4. Работа с очищенной культурой. Чтобы определить систематическое положение бактерий, а также их принадлежность к возбудителям заболеваний, необходимо провести тщательный анализ клеток по морфологическим и биохимическим признакам. При исследовании патогенных групп микроорганизмов важно знать, насколько эффективно действие антибиотиков.
Это была общая характеристика бактериологического метода исследования.
Особенности проведения анализа
Главное правило проведения бактериологического исследования - это максимальная стерильность. Если идет работа с пробирками, посевы и пересевы бактерий должны проводиться только над нагретой спиртовкой.

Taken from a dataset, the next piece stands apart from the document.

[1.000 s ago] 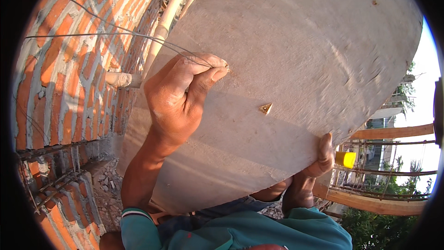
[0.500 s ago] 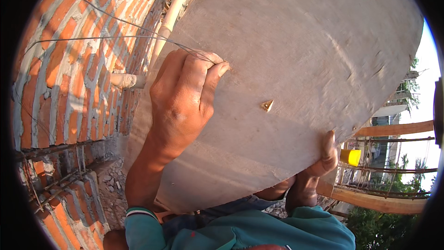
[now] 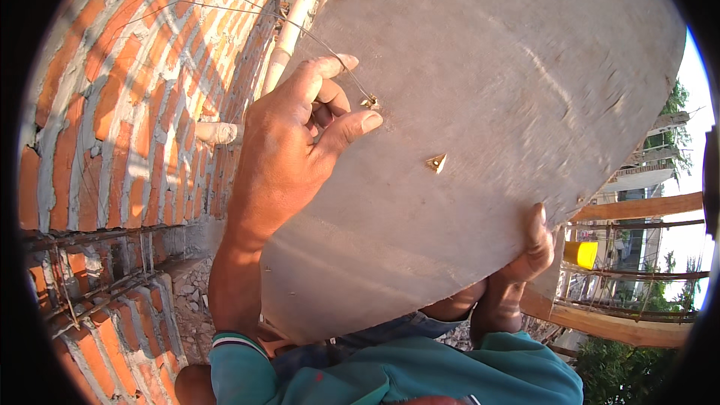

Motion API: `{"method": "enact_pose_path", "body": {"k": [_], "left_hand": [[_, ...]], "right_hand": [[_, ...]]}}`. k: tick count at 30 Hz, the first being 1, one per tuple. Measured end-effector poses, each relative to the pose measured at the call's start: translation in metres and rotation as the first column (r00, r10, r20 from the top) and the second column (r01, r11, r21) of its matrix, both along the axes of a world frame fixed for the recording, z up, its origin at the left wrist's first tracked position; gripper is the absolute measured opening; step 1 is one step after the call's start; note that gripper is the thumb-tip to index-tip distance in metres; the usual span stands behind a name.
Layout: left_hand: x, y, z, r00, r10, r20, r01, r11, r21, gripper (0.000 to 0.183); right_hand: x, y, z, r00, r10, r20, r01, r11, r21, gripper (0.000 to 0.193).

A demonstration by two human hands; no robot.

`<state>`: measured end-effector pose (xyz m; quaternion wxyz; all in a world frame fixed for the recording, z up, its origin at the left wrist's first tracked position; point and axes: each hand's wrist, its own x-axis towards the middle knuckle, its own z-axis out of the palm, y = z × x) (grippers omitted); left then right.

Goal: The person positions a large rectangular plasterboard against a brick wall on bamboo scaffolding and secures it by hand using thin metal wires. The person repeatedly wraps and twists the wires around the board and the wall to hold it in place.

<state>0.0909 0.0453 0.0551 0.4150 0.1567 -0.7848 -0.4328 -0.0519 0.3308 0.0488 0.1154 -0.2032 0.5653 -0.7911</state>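
A large grey board (image 3: 480, 82), probably plywood, lies tilted in front of my body. Thin wire (image 3: 319, 39) runs from the brick wall side to a small ragged hole (image 3: 370, 102) in its surface. My left hand (image 3: 277, 146) hovers over the board, thumb and forefinger spread on either side of the wire's end. The wire crosses by the forefinger's tip; whether they touch I cannot tell. At the board's near right edge, my right hand (image 3: 529, 251) grips it, thumb on top and the other fingers hidden beneath. Another hole (image 3: 436, 163), roughly triangular, is nearer to me.
An orange brick wall (image 3: 112, 120) rises on the left, with bamboo poles (image 3: 300, 19) between it and the board. Rubble (image 3: 193, 292) lies below. To the right are wooden beams (image 3: 615, 322), steel bars (image 3: 637, 274) and a yellow container (image 3: 581, 254).
My left thumb and forefinger have opened from their pinch on the wire, uncovering its end at the hole. My right hand keeps its hold on the board.
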Motion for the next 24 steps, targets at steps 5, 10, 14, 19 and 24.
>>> {"method": "enact_pose_path", "body": {"k": [5,10,14,19,24], "left_hand": [[-0.002,-0.013,-0.004,0.931,0.023,-0.364,0.158,0.874,0.459,0.062],[-0.015,-0.020,-0.003,0.774,-0.062,-0.630,0.363,0.858,0.362,0.041],[-0.023,-0.005,-0.004,0.882,0.018,-0.470,0.113,0.962,0.250,0.016],[-0.009,0.002,-0.009,0.965,-0.013,-0.261,0.054,0.987,0.151,0.012],[0.022,-0.005,-0.007,0.869,-0.014,-0.495,0.272,0.850,0.452,0.066]], "right_hand": [[0.002,-0.002,-0.001,0.953,-0.130,-0.273,0.177,0.971,0.158,0.035],[0.005,-0.004,-0.001,0.971,-0.088,-0.221,0.106,0.992,0.069,0.035],[0.006,-0.005,-0.004,0.916,-0.184,-0.357,0.243,0.962,0.127,0.031],[0.010,-0.013,0.003,0.849,-0.133,-0.512,0.245,0.956,0.158,0.029],[0.026,-0.039,0.022,0.900,-0.111,-0.421,0.143,0.989,0.045,0.032]]}}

Все этапы бактериологического метода исследования требуют использования специальной петли или пастеровской пипетки. Оба инструмента должны быть предварительно обработаны в пламени спиртовки. Что касается пастеровской пипетки, то тут перед термической стерилизацией необходимо отломать кончик пипетки пинцетом.
Техника посева бактерий тоже имеет свои особенности. Во-первых, при посеве на твердые среды проводят бактериальной петлей по поверхности агара. Петля, конечно же, уже должна иметь на поверхности образец микроорганизмов. Также практикуется посев внутрь и в этом случае петля или пипетка должны достичь дна чашки Петри.
При работе с жидкими средами используются пробирки. Здесь важно следить, чтобы жидкости не касались краев лабораторной посуды или пробки, а используемые инструменты (пипетка, петля) не дотрагивались до посторонних предметов и поверхностей.
Значение биологического метода исследования
Анализ пробы бактерий имеет свое практическое применение. Прежде всего бактериологический метод исследования может использоваться в медицине. К примеру, необходимо изучить микрофлору больного, чтобы установить правильный диагноз, а также выработать правильный ход лечения. Здесь помогает антибиотикограмма, которая покажет активность лекарственных препаратов против возбудителя заболеваний.
Анализ бактерий используется в лаборатории для определения таких опасных заболеваний, как туберкулез, возвратный тиф или гонорея. Также он применяется для изучения бактериального состава миндалин, полостей органов.
Бактериологический метод исследования можно использовать для определения загрязненности среды. По данным о количественном и качественном составе мазка с поверхности какого-либо предмета определяется степень заселенности данной среды микроорганизмами.